(INFORMATION SHOWN Opens)
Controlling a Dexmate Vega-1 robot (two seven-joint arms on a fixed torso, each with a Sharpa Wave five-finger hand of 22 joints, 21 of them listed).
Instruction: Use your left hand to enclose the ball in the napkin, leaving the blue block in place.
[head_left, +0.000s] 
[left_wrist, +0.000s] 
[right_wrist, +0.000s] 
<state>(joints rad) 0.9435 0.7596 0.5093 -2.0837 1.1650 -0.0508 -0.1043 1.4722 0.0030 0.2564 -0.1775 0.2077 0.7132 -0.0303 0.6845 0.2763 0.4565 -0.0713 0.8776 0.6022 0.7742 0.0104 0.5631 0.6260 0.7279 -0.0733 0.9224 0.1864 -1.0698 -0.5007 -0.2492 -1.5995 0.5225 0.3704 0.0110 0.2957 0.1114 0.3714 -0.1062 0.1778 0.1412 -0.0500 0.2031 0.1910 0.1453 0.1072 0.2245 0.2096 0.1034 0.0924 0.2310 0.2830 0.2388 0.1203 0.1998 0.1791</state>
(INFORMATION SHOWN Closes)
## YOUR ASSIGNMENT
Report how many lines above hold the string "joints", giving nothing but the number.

## OUTPUT BELOW
2